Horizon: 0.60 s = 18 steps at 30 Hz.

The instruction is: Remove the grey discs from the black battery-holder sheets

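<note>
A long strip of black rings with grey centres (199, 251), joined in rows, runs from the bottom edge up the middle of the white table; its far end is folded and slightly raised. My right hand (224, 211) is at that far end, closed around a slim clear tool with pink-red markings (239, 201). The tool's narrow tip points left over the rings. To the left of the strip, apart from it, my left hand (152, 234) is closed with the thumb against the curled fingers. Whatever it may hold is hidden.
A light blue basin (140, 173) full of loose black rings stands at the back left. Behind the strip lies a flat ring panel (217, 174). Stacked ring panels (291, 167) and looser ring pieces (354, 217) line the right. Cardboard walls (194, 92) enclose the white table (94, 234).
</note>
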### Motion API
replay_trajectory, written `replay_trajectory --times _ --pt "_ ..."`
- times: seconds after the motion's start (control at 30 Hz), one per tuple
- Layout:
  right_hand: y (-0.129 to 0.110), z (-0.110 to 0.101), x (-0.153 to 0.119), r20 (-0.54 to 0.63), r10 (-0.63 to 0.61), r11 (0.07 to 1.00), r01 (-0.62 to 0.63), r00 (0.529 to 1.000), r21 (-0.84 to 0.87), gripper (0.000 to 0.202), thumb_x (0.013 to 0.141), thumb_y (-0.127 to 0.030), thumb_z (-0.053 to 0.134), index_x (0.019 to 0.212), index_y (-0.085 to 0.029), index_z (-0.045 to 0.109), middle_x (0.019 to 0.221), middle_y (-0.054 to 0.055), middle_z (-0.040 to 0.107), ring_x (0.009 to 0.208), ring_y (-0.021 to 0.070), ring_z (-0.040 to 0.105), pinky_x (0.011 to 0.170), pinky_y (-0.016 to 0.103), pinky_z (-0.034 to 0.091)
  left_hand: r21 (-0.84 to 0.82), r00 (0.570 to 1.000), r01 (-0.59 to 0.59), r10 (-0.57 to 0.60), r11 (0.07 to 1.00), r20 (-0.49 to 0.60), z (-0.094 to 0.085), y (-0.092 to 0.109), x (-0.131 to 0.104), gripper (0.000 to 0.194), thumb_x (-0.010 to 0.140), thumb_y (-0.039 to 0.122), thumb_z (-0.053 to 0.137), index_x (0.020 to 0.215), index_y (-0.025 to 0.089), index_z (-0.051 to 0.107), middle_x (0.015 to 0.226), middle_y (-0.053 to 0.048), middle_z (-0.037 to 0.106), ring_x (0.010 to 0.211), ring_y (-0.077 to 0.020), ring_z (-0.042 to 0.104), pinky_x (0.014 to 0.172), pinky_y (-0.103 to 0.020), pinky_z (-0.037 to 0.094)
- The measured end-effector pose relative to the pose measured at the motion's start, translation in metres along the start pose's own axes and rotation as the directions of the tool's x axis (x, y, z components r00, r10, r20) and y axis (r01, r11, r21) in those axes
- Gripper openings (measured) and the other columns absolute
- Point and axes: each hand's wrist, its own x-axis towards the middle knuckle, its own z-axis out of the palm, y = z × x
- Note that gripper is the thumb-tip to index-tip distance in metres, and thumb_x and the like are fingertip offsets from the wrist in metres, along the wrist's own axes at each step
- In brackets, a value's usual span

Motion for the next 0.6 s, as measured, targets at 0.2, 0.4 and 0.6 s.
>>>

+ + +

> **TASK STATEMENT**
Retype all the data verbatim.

> **ANSWER SECTION**
Horizon: 0.60 s = 18 steps at 30 Hz.

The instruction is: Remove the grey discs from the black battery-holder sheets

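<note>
A long strip of black rings with grey centres (199, 251), joined in rows, runs from the bottom edge up the middle of the white table; its far end is folded and slightly raised. My right hand (224, 211) is at that far end, closed around a slim clear tool with pink-red markings (239, 201). The tool's narrow tip points left over the rings. To the left of the strip, apart from it, my left hand (152, 234) is closed with the thumb against the curled fingers. Whatever it may hold is hidden.
A light blue basin (140, 173) full of loose black rings stands at the back left. Behind the strip lies a flat ring panel (217, 174). Stacked ring panels (291, 167) and looser ring pieces (354, 217) line the right. Cardboard walls (194, 92) enclose the white table (94, 234).
</note>
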### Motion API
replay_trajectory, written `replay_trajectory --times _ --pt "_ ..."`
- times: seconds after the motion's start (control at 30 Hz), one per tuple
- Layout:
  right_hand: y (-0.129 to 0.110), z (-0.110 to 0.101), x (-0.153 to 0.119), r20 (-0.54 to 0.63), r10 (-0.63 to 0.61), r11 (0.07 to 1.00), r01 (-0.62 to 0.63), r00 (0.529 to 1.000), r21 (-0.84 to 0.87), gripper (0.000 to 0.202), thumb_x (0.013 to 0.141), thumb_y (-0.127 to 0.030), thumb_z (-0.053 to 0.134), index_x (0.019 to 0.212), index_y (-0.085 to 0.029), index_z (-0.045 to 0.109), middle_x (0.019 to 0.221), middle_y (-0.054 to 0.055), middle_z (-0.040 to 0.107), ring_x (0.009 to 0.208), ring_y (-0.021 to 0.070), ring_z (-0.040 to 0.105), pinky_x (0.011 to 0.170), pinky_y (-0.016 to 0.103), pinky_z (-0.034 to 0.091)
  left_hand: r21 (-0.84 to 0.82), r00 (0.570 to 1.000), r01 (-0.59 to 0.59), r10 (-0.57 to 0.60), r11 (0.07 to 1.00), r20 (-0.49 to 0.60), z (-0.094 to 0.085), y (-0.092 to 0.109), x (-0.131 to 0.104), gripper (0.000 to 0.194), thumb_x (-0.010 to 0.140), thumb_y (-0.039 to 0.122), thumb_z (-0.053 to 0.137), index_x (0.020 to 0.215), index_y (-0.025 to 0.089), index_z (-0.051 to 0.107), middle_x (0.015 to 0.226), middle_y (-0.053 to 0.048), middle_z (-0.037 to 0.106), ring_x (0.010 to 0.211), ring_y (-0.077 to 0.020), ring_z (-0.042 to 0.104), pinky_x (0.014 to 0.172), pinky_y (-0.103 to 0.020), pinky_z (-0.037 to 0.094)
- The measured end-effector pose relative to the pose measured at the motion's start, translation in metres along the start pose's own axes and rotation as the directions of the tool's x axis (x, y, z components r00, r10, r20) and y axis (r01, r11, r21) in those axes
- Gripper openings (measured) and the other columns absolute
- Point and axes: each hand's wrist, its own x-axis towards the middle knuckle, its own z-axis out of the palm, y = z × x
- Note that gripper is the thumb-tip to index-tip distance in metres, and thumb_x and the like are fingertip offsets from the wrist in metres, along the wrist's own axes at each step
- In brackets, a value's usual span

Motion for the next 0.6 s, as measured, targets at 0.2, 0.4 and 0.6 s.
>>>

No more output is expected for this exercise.